Monterey Park, California, for instance, has been dubbed "the first suburban Chinatown." "[It] became majority Asian American in the 1990s [and] has long been a first stopping point for newly arrived Chinese seeking bigger houses away from downtown Los Angeles," reported the Seattle Times in 2012. The suburban San Gabriel Valley, where more than 500,000 Asian Americans live, has been a growing hub for Chinese immigrants outside of Los Angeles.
Even within traditionally urban Chinatowns, the population demographics are shifting, says Zhou, as second-generation Chinese Americans move out and leave the city.
And for residents who wish to stay, rising housing costs can be a problem. "While racism created Chinatowns, reverse white flight from the suburb back into the urban areas now threaten the future of Chinatowns through gentrification," Leong says.
Immigrants from other Asian countries are still finding refuge in Chinatowns. Seattle's Chinatown was renamed to the Chinatown-International District in 2005 to reflect the growing Vietnamese and Filipino communities.
Many Chinatowns are hanging on by a thread. Baltimore, Detroit, Los Angeles and Philadelphia are just some of the cities whose Chinatowns have populations of less than 50 percent ethnic Chinese. While the D.C. Chinatown still features some Chinese-owned businesses, there were only 300 Chinese people living there in 2015, down from a high of 3,000 in 1970. And while roughly 14,000 people — about 70 percent Chinese — live in San Francisco's Chinatown, some worry about how the community can retain its culture in the face of gentrification, which threatens to drive out family-run businesses.

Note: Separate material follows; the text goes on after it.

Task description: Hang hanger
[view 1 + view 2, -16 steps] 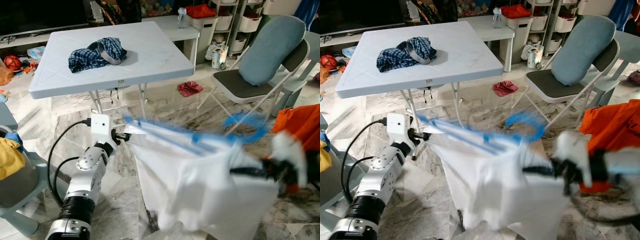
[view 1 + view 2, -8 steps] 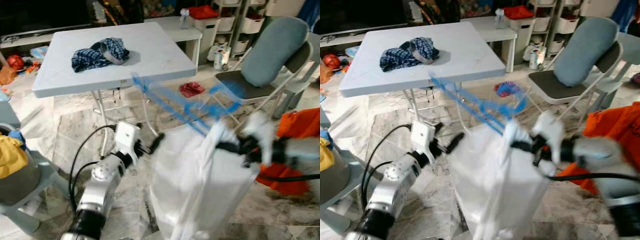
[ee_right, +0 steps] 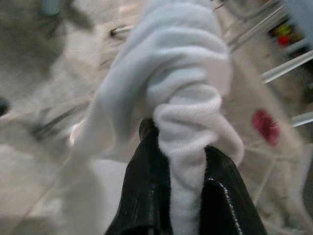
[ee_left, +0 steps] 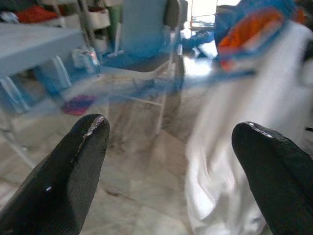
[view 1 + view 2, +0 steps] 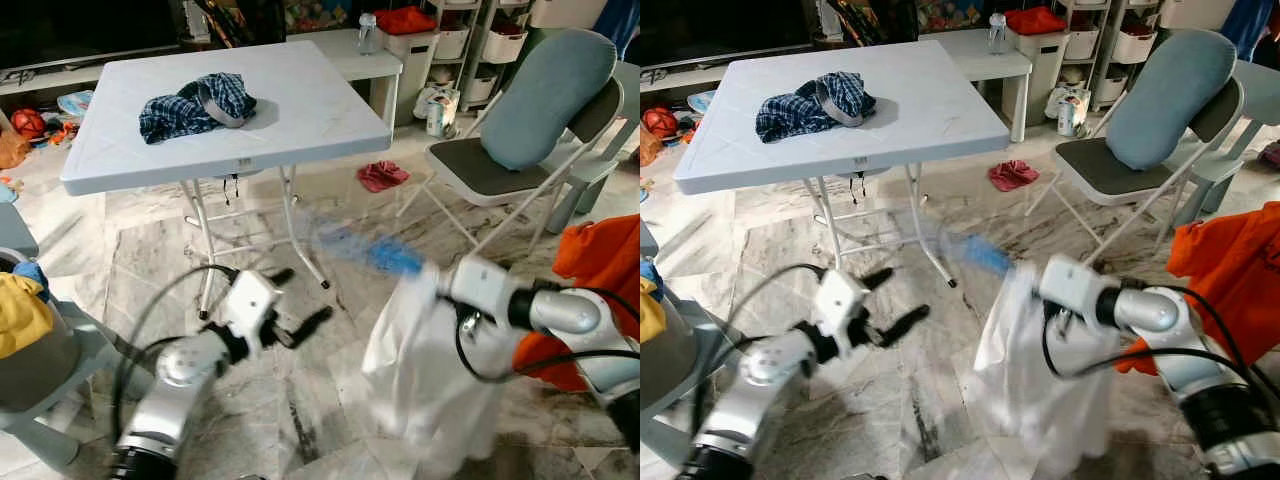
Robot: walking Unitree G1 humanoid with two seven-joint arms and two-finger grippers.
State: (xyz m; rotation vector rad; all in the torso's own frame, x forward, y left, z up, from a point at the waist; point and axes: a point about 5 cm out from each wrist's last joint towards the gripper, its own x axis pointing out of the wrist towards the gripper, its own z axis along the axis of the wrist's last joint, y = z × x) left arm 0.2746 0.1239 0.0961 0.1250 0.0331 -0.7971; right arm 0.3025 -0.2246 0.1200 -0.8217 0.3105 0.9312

However, many second and third-generation Chinese Americans now run projects to preserve them, such as the W.O.W Project in Manhattan's Chinatown. These kinds of nonprofits could help save Chinatown, according to Zhou. "It's important for the second generation to come back to protect the community from gentrification," she says.
Especially as anti-Asian crimes are on the rise, Chinatowns can serve as places of refuge for Chinese Americans. "Due to anti-Asian racism during the COVID-19 pandemic, the relevance of Chinatowns has become an even more pressing issue in the historic and present need for sanctuary," Leong says.